Re: Read binary file with line delimeter
Quote:
Originally Posted by
2kaud
For the first 2 strings, does the 'f' always appear at the end of the string, or can 'f' appear anywhere in the string? Is it just the 'f' at the end you don't want or 'f' that appears anywhere within this 16 bytes?
PS I think the 'f' always only appears at the end. Can you confirm.
PPS In the preliminar output does it start with a '|' and the various parts separated by '|'?
Hello 2kaud,
Yes, the "f's" are used to fill the substrings when the 16 bytes are not completely occupied by numbers (0 to 9), then the "f's" appear always from rigth to left of each substring and could appear one or more "f´s".
Instead of use "," as utput separator, the "|" is only the separator I'd like to use in the output.
I've tested the code and the output with small file I've uploaded in previous post and I get:
Code:
1,|532064450189340|81474549232|,0015000A48
2,|532064450189341|81474554768|,0015000A48
3,|532064450189342|81474557521|,0015000A48
4,|532064450189348|81477380427|,0015000A48
5,|532064450189349|81474663128|,0015000A48
where the first column is block number, 2nd column is first string, 3rd column is 2nd string, but is appearing a 4th column that is not supposed to appear. The 4th column should be the first substring of the sub-block if exist.
So, if only first 2 strings are processed currently, the output expected is:
Code:
1|532064450189340|81474549232
2|532064450189341|81474554768
3|532064450189342|81474557521
4|532064450189348|81477380427
5|532064450189349|81474663128
Thanks for the help 2kaud.
Re: Read binary file with line delimeter
For test purposes, within the for loop in main () I just output the first 10 chars of the string block as the 4th column for the first 20 blocks to check things were working properly. Modify the processing within the for loop as required.
Code:
for (DWORD blk = 1; ff.getBlock(block, number, firstpart); blk++) {
//if (blk < 20 )
cout << number << firstpart << endl;
//else
// break;
//if (number != blk)
//cout << "block " << blk << endl << number << "," << block.size() << "," << block.substr(0, 16) << endl;
}
I'll have a look at the rest over the next couple of days.
Re: Read binary file with line delimeter
Re sub strings. The only time I can find ff79 in the provided file is when it is part of the block number following a ff77??

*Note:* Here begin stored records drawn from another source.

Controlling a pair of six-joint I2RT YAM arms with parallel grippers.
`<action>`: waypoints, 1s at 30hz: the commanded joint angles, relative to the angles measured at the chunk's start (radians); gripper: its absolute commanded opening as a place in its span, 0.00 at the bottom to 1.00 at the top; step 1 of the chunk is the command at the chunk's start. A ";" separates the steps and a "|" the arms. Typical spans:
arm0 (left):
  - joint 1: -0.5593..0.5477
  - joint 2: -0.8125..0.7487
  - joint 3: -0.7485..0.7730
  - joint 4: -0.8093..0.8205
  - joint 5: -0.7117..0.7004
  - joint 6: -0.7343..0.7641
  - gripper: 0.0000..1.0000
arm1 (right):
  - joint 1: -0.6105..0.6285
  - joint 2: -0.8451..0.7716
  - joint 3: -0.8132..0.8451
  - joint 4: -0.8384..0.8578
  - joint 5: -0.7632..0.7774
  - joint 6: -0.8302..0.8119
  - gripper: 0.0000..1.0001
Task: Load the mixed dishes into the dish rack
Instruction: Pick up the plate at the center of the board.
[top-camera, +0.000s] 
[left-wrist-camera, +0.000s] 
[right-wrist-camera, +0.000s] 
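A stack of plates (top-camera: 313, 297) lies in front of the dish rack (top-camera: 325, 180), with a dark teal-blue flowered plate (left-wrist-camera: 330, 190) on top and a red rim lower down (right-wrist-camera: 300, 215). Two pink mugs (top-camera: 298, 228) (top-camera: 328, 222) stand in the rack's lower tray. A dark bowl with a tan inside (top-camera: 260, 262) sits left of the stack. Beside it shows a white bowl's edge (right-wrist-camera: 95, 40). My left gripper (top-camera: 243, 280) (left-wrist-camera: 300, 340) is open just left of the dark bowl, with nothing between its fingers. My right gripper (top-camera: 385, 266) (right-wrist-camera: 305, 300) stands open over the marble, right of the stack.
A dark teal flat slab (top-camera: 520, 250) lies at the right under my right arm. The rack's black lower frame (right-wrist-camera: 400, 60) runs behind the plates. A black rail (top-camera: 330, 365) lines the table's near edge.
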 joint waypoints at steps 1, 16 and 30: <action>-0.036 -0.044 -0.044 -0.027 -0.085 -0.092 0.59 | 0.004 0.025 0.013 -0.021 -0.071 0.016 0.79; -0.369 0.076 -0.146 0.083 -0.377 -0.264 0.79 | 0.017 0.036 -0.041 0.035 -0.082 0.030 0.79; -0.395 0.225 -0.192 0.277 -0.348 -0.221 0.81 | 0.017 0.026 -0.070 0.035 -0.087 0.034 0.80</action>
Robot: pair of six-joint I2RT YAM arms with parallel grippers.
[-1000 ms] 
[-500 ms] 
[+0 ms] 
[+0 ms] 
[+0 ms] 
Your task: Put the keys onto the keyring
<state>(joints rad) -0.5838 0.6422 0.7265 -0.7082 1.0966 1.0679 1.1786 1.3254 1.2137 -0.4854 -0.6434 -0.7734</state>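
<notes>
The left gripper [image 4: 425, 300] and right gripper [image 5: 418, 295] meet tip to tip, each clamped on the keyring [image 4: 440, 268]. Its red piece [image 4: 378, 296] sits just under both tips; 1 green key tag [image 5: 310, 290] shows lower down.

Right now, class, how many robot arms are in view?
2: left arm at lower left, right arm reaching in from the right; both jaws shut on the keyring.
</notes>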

Re: Read binary file with line delimeter
Quote:
Originally Posted by
2kaud
Re sub strings. The only time I can find ff79 in the provided file is when it is part of the block number following a ff77??
Hello 2kaud,
Certainly there a block number FF79, but this correlative shouln't be confused with the FF79 that says when begins a new sub-block within each block. So, once processed the first 2 strings that you already process in last code, if after that 2 strings is found a FF79 should belong to a sub-block and if FF77 is found before than a FF79 it means that there is no sub-block.
It could happen as below:
Code:
09373ff7700ff78532064450189342f81474557521fffff0015000a4800015a0
0014200016000013300013600013700015b00016600016500017700016900006
a00007900009300012200002100010900012600010800012b00002c00012d000
12e00015500015600072a00002f0000300000310000ff7900800932c90600000
000a000800935c90600000000000080093cc906000000008000800943c906000
00000800005910f01020000000d8147526905ffffff009310010c0000000d814
7526905ffffff0101960f010c0000000d81475269565fffff00940e010201020
10001ffffff02010201950600000000000005820037060100000100650000000
2000002001800000003000003001700000004000004000100000005000005001
50000000a00ffff006500000007802ec918009181475269555fffffff0091814
75269555fffff000103ca03001cfecb0a00000000000000000000cc0101811bc
90b009181475269557fffffffca06000000000000cb010bcc0101ff7700ff795
32064019857386f50440429469fffff0015000a4800015a00144200013300013
600013700017e00016900017900009300012200002100012600011000012b000
02c00002d00002e00005500005600072a00002f0000300000310000ff7900800
932c9060000a0000000800935c90600000000000080093cc9060000000080008
00943c90600000000800005910f01020000000d8147526905ffffff009310010
c0000000d8147526905ffffff0101960f010c0000000d81475269565fffff009
40e01020102010001ffffff02010201950600000000000005820037060100000
10065000000020000020
So, in the second block begins with FF77 followed by the correlative 00FF79, I mean FF7700FF79..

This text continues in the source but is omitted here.